Petit survol statistique à l'intention de ceux qui aiment se voir dans les chiffres... et des autres qui songent à se lancer comme producteur dans les arts de la scène... Grand angle: les 17 142 spectacles présentés dans les 638 salles du Québec au cours de l'année 2014 ont attiré 6,8 millions de spectateurs, soit une moyenne de 397 par représentation et un taux d'occupation de 74 %.

Les revenus de billetterie des salles se sont élevés à 238 millions de dollars, légèrement en hausse par rapport à 2013 mais à 30 millions de moins qu'en 2012, une année record au chapitre de l'offre avec plus de 10 millions de billets offerts, de l'assistance (7,25 millions), des recettes (367,6 millions de dollars), du revenu par spectateur payant (41,81 $) et du revenu moyen par représentation (15 369 $).

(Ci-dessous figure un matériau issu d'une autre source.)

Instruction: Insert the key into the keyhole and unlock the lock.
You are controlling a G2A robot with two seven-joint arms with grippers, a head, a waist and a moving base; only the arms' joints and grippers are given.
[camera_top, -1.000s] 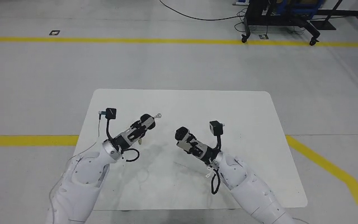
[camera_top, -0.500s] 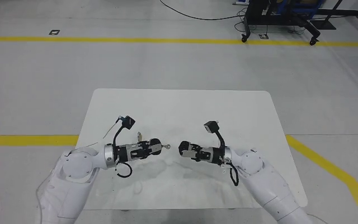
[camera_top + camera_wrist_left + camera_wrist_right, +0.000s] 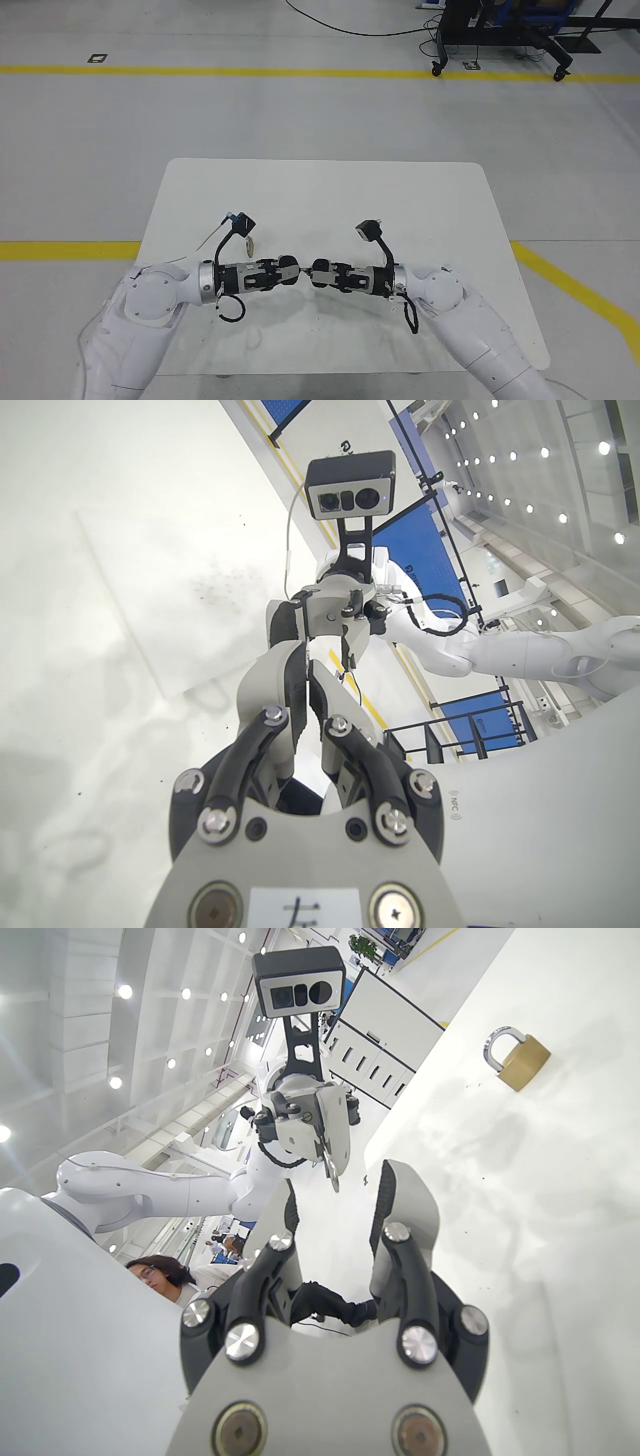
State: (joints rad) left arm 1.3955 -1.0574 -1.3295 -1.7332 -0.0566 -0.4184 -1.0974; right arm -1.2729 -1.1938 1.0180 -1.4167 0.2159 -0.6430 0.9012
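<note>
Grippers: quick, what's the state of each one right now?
Left gripper: fingers closed, holding the key.
Right gripper: fingers open, holding nothing.

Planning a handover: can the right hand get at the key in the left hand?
Probably yes. The right hand is open and empty, and the key sticks out of the shut left hand toward it with nothing between them.
</note>
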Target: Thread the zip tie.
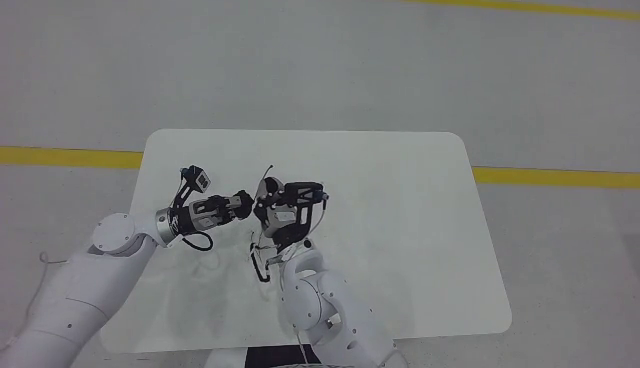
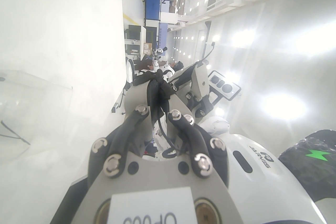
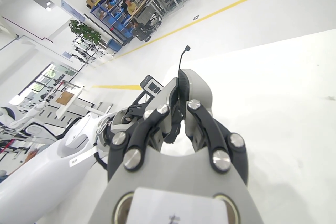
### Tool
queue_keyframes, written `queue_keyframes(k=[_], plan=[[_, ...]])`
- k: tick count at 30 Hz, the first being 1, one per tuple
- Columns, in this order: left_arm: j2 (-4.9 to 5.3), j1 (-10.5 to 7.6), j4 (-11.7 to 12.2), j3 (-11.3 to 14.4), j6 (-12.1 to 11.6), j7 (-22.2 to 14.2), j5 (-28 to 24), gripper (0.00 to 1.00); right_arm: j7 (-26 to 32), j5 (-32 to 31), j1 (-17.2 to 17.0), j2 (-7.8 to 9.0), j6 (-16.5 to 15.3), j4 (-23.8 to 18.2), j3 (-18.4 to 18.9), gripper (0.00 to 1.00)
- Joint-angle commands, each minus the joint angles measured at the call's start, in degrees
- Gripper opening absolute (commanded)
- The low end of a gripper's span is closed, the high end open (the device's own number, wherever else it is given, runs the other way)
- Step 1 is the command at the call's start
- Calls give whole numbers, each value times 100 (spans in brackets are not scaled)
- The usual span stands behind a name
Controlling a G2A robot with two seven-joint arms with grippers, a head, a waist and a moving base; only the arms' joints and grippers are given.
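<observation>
your right tool [image 3: 180, 83] clamped on the black zip tie [image 3: 180, 59], head end poking up, left tool [image 2: 157, 83] pinched closed right beside it, both over the worktop [image 1: 400, 218]

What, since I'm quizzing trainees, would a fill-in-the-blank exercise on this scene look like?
1. The right tool is ____ on the thin black plastic zip tie.
2. The zip tie's small square head sticks out past that tool's ____.
3. Both tools hang over the ____ rounded-corner table.
4. The left tool points at the ____ tool.
Missing words: shut; fingertips; white; right.
</observation>
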Motion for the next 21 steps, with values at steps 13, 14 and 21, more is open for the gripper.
queue_keyframes(k=[13,14,21], plan=[[0,0,0,0,0,0,0,0,36,7,2,8,33,18,-27,0],[0,0,0,0,0,0,0,0,38,1,1,9,34,20,-31,0],[0,0,0,0,0,0,0,0,30,-4,-4,14,49,18,-43,0]])
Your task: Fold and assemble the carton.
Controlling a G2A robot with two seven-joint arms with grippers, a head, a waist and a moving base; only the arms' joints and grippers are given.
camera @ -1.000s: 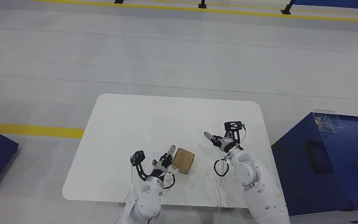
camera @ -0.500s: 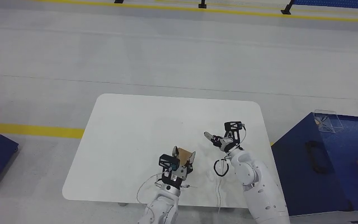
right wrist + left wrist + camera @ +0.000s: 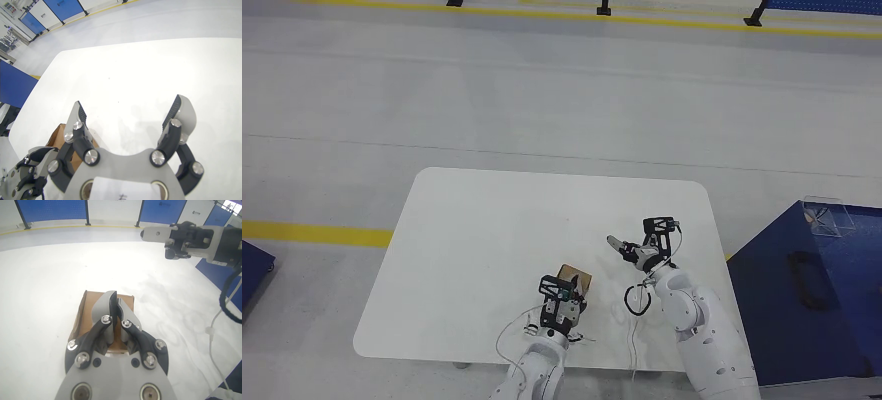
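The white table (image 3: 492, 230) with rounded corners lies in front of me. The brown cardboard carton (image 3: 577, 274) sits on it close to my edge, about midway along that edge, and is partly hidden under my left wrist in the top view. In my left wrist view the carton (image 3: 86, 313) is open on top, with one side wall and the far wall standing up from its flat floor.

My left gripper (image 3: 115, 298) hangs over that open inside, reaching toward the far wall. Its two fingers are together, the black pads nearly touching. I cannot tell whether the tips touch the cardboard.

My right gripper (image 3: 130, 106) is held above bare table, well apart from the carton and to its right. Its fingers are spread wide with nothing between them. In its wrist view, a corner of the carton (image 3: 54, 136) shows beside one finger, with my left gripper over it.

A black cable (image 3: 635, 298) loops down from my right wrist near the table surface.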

Voilà le portrait général de la scène québécoise qui se dégage des Statistiques des représentations payantes en arts de la scène rendues publiques mercredi par l'Institut de la statistique du Québec (ISQ), qui suit cet aspect de la vie communautaire depuis une dizaine d'années.

Les variétés, grandes favorites des Québécois

Par ordre décroissant de préférence, les Québécois fréquentent d'abord - 2,53 millions de spectateurs - les spectacles de variétés dans lesquels l'ISQ inclut l'humour, le cirque et les comédies musicales comme Grease qui fait présentement salle comble au Saint-Denis dans le cadre du festival Juste pour rire.

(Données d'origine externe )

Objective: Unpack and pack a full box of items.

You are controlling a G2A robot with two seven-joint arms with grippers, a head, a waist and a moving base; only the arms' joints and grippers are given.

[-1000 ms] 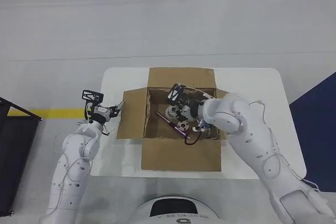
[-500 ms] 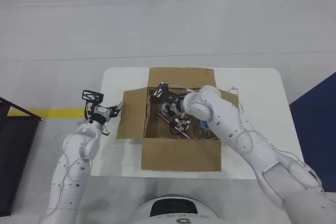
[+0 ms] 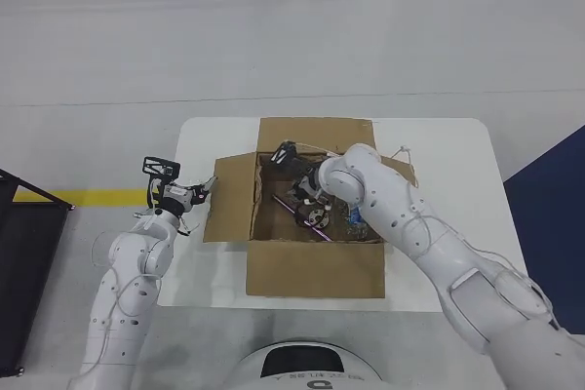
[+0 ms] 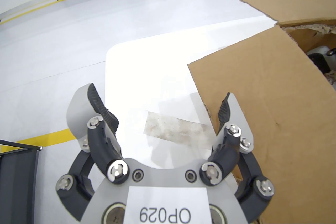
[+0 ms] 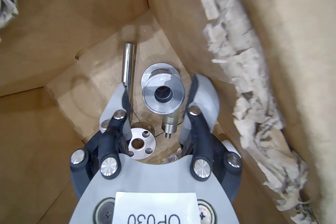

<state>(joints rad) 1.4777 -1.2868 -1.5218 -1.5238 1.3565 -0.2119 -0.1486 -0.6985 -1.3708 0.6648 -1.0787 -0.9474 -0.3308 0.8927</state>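
A box [image 3: 315, 268] is set at the middle of the counter [image 3: 439, 195], with its flaps folded outward. The left gripper [image 4: 160, 101] is held above the counter just left of the box's left flap, with its fingers spread. The right gripper [image 5: 159, 82] is lowered inside the box near its far left corner, also spread. On the box floor beneath it a spool [image 5: 162, 96] is laid, with a rod [image 5: 129, 62] just beside it, a threaded fitting [image 5: 170, 122] and a disc [image 5: 139, 143] close by, and crumpled paper [image 5: 236, 93] along one wall.
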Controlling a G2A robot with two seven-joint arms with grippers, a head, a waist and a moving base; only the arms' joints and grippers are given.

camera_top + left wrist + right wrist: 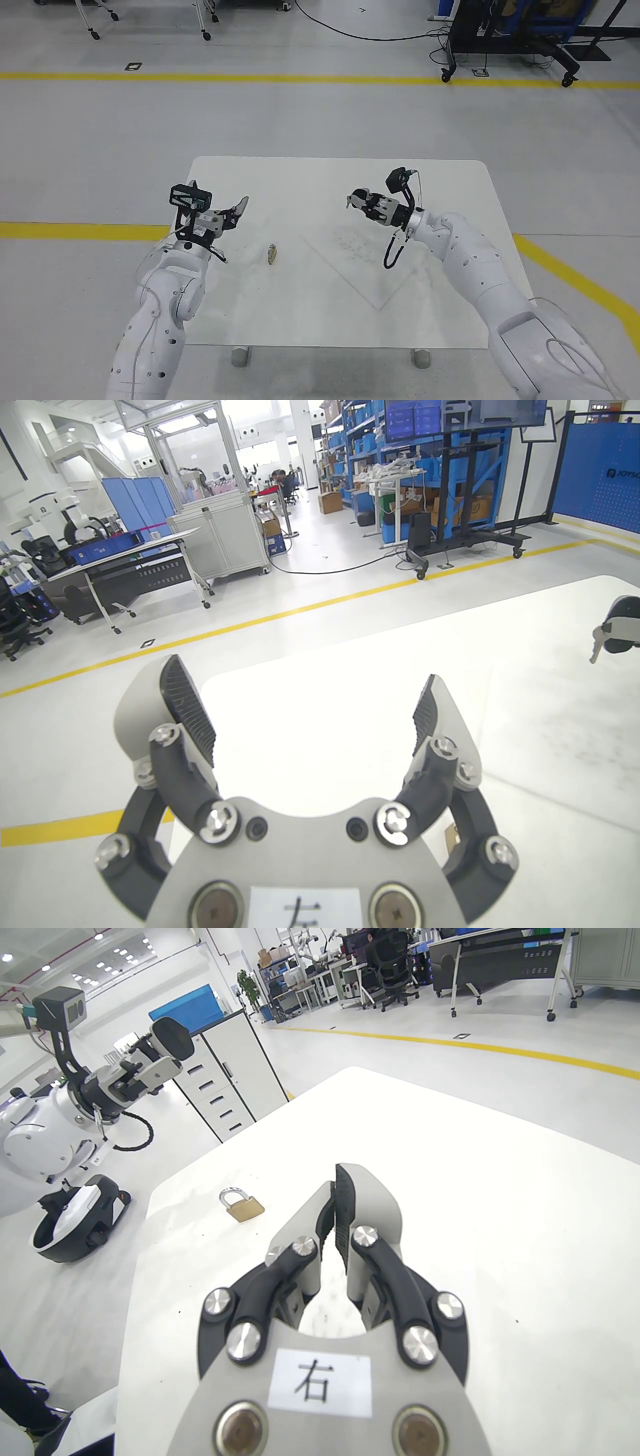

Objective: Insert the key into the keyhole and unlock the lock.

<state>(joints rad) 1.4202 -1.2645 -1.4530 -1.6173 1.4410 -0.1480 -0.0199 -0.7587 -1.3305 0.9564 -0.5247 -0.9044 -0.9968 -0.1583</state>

Suivent la chanson, dans toutes les langues (1,6 million de spectateurs), le théâtre (1,47 million), la musique, qui inclut l'opéra, les musiques du monde, le jazz et le blues, même chanté (910 680) et, enfin, la danse, qui a attiré 240 000 personnes à ses 206 spectacles de 2014, avec les billets les plus chers du marché (plus de 50 $ en moyenne); le théâtre offre les billets les moins chers à 26,70 $.

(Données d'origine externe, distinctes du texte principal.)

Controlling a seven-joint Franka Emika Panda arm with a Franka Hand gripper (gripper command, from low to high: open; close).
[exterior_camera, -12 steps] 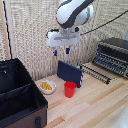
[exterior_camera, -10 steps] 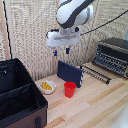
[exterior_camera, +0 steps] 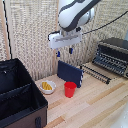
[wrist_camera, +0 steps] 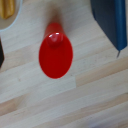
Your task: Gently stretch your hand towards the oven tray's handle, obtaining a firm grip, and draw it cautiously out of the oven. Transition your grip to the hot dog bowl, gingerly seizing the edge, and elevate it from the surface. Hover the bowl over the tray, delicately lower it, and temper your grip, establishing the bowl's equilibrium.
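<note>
Nearest in the exterior view sits the big black case [exterior_camera: 20,97], then the hot dog bowl [exterior_camera: 47,87] on the wooden table [exterior_camera: 95,107] beside the red cup [exterior_camera: 70,89], with the blue box [exterior_camera: 69,73] just behind. The gripper [exterior_camera: 64,52] hangs high above them with fingers [exterior_camera: 58,54] parted and holding nothing. I judge this the first step, the reach: the oven tray [exterior_camera: 96,73] lies slid out before the oven [exterior_camera: 114,56] at the exterior view's right, so the next move calls for travelling there and descending onto the tray's handle [exterior_camera: 93,75].
</note>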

À Montréal, l'offre théâtrale (3270 représentations, soit 63 par semaine) reste la plus dense, mais les salles, souvent petites, ont la plus basse moyenne de spectateurs par représentation (222) et, conséquemment, les plus bas revenus par représentation (5398 $).

À ce chapitre, la variété domine largement avec 35 731 $ de revenus moyens par show, qui vont avec la moyenne de 752 spectateurs, la plus haute de tous les genres. Les 1383 représentations d'humour, de cirque et de comédie musicale constituent par ailleurs un sommet de l'offre en variétés, qui ont vu l'assistance totale bondir de 370 000 spectateurs par rapport à 2013, pour dépasser le million. Juste pour rire, bien sûr, occupe une grande partie du plancher variétés avec ses centaines de représentations - dans 24 salles en 2014 - et ses blockbusters annuels: 45 000 personnes ont vu Sister Act, l'été passé. En variété, les revenus étaient de l'ordre de 50 millions de dollars, soit plus que le double de 2013 (22 millions) mais loin du record de 68 millions en 2009.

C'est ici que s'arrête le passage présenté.